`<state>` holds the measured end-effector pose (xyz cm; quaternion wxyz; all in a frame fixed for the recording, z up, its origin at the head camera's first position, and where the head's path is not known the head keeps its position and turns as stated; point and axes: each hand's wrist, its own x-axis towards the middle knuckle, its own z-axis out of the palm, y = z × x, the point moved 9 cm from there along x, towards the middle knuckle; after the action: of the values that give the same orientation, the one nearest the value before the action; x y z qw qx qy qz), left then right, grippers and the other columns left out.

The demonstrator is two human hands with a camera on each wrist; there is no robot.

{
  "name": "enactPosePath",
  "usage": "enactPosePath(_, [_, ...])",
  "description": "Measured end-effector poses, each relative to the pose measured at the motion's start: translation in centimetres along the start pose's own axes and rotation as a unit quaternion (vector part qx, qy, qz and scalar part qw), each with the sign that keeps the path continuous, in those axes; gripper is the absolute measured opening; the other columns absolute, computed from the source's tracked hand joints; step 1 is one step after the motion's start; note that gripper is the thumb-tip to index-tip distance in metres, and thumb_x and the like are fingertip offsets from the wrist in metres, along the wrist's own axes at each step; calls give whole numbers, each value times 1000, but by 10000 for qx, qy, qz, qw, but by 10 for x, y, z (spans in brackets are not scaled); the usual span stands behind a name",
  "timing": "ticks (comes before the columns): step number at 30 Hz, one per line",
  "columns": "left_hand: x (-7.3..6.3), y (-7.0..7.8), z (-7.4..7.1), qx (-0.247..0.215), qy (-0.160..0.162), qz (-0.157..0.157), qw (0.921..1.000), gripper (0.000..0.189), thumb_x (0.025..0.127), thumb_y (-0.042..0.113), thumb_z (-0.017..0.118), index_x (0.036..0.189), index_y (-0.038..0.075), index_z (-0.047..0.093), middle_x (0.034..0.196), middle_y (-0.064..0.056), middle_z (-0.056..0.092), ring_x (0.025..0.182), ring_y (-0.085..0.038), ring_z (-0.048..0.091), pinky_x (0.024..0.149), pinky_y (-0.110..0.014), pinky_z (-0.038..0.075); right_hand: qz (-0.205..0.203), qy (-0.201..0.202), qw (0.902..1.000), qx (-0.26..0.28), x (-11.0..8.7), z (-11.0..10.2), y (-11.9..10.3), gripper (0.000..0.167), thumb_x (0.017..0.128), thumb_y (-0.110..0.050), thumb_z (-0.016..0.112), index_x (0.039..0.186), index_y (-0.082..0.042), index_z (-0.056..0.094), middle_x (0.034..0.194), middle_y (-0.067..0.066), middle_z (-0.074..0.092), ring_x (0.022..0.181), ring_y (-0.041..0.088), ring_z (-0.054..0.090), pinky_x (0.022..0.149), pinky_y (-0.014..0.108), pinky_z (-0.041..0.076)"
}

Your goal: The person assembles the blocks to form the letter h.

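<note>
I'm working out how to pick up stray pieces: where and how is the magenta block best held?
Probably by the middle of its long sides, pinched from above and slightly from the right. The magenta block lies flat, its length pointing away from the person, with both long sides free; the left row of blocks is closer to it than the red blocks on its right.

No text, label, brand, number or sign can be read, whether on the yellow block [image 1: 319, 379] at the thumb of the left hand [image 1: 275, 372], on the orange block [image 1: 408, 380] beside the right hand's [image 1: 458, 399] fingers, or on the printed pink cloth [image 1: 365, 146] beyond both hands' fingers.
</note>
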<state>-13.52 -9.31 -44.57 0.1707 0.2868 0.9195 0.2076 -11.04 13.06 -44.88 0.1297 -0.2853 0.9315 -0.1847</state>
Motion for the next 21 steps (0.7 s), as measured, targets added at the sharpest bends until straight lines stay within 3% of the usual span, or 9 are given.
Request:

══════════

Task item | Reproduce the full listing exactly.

Task response |
`<state>` holds the measured end-effector pose (xyz cm; quaternion wxyz; all in a frame fixed for the recording, z up, its origin at the head camera's first position, and where the head's path is not known the head keeps its position and turns as stated; point and axes: each hand's wrist, its own x-axis towards the middle knuckle, its own z-axis out of the palm, y = z × x, the point moved 9 cm from there along x, towards the middle knuckle; after the action: of the values that give the same orientation, the one nearest the value before the action; x y z qw qx qy qz), left then right, grippers and the other columns left out.

The demonstrator is two human hands with a camera on each wrist; there is no robot.

{
  "name": "enactPosePath",
  "usage": "enactPosePath(_, [_, ...])",
  "description": "Measured end-effector poses, each relative to the pose measured at the motion's start: translation in centimetres along the start pose's own axes and rotation as a unit quaternion (vector part qx, qy, qz and scalar part qw), each with the sign that keeps the path continuous, in those axes; gripper is the absolute measured opening; the other columns absolute, computed from the source's tracked hand joints; step 1 is one step after the motion's start; note that gripper is the thumb-tip to index-tip distance in metres, and thumb_x and the like are fingertip offsets from the wrist in metres, along the wrist's own axes at each step; calls give whole numbers, each value times 1000, but by 10000 for qx, qy, qz, qw, but by 10 for x, y, z (spans in brackets are not scaled); the usual span stands behind a name",
  "timing": "ticks (comes before the columns): step number at 30 Hz, one per line",
  "columns": "left_hand: x (-7.3..6.3), y (-7.0..7.8), z (-7.4..7.1), qx (-0.247..0.215), qy (-0.160..0.162), qz (-0.157..0.157), qw (0.921..1.000), gripper (0.000..0.189), thumb_x (0.025..0.127), thumb_y (-0.042..0.113), thumb_z (-0.017..0.118), index_x (0.036..0.189), index_y (-0.038..0.075), index_z (-0.047..0.093), middle_x (0.034..0.196), middle_y (-0.064..0.056), middle_z (-0.056..0.092), ring_x (0.025..0.182), ring_y (-0.085..0.038), ring_z (-0.048..0.091), pinky_x (0.024..0.149), pinky_y (-0.110..0.014), pinky_z (-0.038..0.075); right_hand: qz (-0.205..0.203), qy (-0.201..0.202), qw (0.902..1.000), qx (-0.26..0.28), x (-11.0..8.7), z (-11.0..10.2), y (-11.9..10.3), gripper (0.000..0.167), thumb_x (0.017..0.128), thumb_y (-0.110..0.050), thumb_z (-0.016..0.112), index_x (0.039..0.186), index_y (-0.082..0.042), index_z (-0.056..0.094), middle_x (0.034..0.194), middle_y (-0.067..0.066), middle_z (-0.074..0.092), ring_x (0.022..0.181), ring_y (-0.041..0.088), ring_z (-0.054..0.090), pinky_x (0.022..0.149), pinky_y (-0.014..0.108), pinky_z (-0.041..0.076)"
}

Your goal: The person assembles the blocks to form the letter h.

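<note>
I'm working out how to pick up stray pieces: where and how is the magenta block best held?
Probably by the middle of its long sides, pinched from above and slightly from the right. The magenta block lies flat, its length pointing away from the person, with both long sides free; the left row of blocks is closer to it than the red blocks on its right.

No text, label, brand, number or sign can be read, whether on the yellow block [image 1: 319, 379] at the thumb of the left hand [image 1: 275, 372], on the orange block [image 1: 408, 380] beside the right hand's [image 1: 458, 399] fingers, or on the printed pink cloth [image 1: 365, 146] beyond both hands' fingers.
</note>
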<state>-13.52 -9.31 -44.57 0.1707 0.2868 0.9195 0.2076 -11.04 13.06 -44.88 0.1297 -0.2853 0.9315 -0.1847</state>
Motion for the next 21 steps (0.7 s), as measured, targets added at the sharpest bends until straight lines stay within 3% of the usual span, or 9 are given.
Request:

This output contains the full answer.